SELECT backward_extrem.event_id, event.depth FROM events AS event
/**
* Get the edge connections from the event_edges table
* so we can see whether this event's prev_events points
* to a backward extremity in the next join.
*/
INNER JOIN event_edges AS edge
ON edge.event_id = event.event_id
/**
* We find the "oldest" events in the room by looking for
* events connected to backwards extremeties (oldest events
* in the room that we know of so far).
*/
INNER JOIN event_backward_extremities AS backward_extrem
ON edge.prev_event_id = backward_extrem.event_id
/**
* We use this info to make sure we don't retry to use a backfill point
* if we've already attempted to backfill from it recently.
*/
LEFT JOIN event_failed_pull_attempts AS failed_backfill_attempt_info
ON
failed_backfill_attempt_info.room_id = backward_extrem.room_id
AND failed_backfill_attempt_info.event_id = backward_extrem.event_id
WHERE
backward_extrem.room_id = ?
/* We only care about non-state edges because we used to use
* `event_edges` for two different sorts of "edges" (the current
* event DAG, but also a link to the previous state, for state
* events). These legacy state event edges can be distinguished by
* `is_state` and are removed from the codebase and schema but
* because the schema change is in a background update, it's not
* necessarily safe to assume that it will have been completed.
*/
AND edge.is_state is ? /* False */
/**
* We only want backwards extremities that are older than or at
* the same position of the given `current_depth` (where older
* means less than the given depth) because we're looking backwards
* from the `current_depth` when backfilling.
*
* current_depth (ignore events that come after this, ignore 2-4)
* |
* ▼
* <oldest-in-time> [0]<--[1]<--[2]<--[3]<--[4] <newest-in-time>
*/
AND event.depth <= ? /* current_depth */
/**
* Exponential back-off (up to the upper bound) so we don't retry the
* same backfill point over and over. ex. 2hr, 4hr, 8hr, 16hr, etc.
*
* We use `1 << n` as a power of 2 equivalent for compatibility
* with older SQLites. The left shift equivalent only works with
* powers of 2 because left shift is a binary operation (base-2).
* Otherwise, we would use `power(2, n)` or the power operator, `2^n`.
*/
AND (
failed_backfill_attempt_info.event_id IS NULL
OR ? /* current_time */ >= failed_backfill_attempt_info.last_attempt_ts + (
(1 << {least_function}(failed_backfill_attempt_info.num_attempts, ? /* max doubling steps */))
* ? /* step */
)
)
/**
* Sort from highest (closest to the `current_depth`) to the lowest depth
* because the closest are most relevant to backfill from first.
* Then tie-break on alphabetical order of the event_ids so we get a
* consistent ordering which is nice when asserting things in tests.
*/
ORDER BY event.depth DESC, backward_extrem.event_id DESC
LIMIT ?
"""

Potential solutions

1. Does it even matter?

Do the extra comments even matter at all? Does it really affect performance in any meaningful way, whether it be over the wire, inside the SQL engines, etc.
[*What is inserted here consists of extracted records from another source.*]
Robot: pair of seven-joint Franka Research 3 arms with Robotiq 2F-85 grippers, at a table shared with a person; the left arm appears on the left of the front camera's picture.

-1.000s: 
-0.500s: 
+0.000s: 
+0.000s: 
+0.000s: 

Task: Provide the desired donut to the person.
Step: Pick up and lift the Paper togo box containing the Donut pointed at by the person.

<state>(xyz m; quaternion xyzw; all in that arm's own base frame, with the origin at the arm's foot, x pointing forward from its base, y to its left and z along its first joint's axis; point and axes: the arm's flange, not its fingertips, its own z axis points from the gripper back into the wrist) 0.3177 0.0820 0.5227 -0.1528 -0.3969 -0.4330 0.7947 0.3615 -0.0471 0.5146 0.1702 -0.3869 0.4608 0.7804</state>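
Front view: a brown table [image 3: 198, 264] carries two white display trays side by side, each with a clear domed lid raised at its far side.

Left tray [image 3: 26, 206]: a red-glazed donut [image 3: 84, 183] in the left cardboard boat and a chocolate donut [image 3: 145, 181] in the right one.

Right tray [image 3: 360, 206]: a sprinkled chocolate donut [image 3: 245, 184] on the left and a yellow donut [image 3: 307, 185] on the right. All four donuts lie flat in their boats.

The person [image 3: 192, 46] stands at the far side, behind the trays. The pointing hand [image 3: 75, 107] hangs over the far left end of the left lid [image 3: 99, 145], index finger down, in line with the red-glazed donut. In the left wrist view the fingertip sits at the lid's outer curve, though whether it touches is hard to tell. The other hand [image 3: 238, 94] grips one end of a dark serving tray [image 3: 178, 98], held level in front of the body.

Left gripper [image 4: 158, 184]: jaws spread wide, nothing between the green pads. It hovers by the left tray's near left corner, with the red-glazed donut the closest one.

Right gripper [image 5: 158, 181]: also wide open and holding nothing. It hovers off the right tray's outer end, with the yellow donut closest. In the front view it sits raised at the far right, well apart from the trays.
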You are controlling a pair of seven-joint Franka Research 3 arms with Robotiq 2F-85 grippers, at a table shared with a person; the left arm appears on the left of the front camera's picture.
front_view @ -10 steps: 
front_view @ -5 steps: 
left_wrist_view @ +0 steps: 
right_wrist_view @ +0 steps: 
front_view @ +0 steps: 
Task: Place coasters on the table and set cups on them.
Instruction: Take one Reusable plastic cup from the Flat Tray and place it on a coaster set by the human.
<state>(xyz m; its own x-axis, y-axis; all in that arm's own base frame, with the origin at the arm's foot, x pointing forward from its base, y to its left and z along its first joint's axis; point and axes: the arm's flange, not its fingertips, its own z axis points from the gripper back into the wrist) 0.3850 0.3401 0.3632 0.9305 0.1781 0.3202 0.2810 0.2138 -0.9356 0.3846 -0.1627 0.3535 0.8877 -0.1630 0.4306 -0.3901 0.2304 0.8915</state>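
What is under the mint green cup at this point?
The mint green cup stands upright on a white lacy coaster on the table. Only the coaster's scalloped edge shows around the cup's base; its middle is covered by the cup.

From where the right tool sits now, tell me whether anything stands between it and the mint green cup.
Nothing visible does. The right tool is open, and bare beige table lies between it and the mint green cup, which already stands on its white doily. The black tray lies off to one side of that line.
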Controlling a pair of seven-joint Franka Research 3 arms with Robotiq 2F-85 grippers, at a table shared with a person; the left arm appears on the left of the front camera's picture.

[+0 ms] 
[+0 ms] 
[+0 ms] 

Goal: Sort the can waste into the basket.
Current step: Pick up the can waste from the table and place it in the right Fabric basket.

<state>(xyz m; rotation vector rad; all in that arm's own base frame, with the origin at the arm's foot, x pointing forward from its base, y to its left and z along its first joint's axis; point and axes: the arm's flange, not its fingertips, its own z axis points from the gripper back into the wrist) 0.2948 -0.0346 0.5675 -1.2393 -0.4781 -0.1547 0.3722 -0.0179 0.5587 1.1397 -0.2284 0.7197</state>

Surely, the extra indentation spaces from the Python """ multi-line strings add just as many bytes if we're worried about that.

2. Strip comments out of the query

Can we get away with a quick and greedy find/replace of everything between /* ... */? Probably not totally safe but it probably works for our queries 🤷‍♀️

Find/replace for every call doesn't sound like the best. There are ways we could memoize and cache the stripped result though.

We already strip out the newlines and trim the whitespace from each line in _make_sql_one_line but that's only used in the logger and doesn't look particularly optimized by eye.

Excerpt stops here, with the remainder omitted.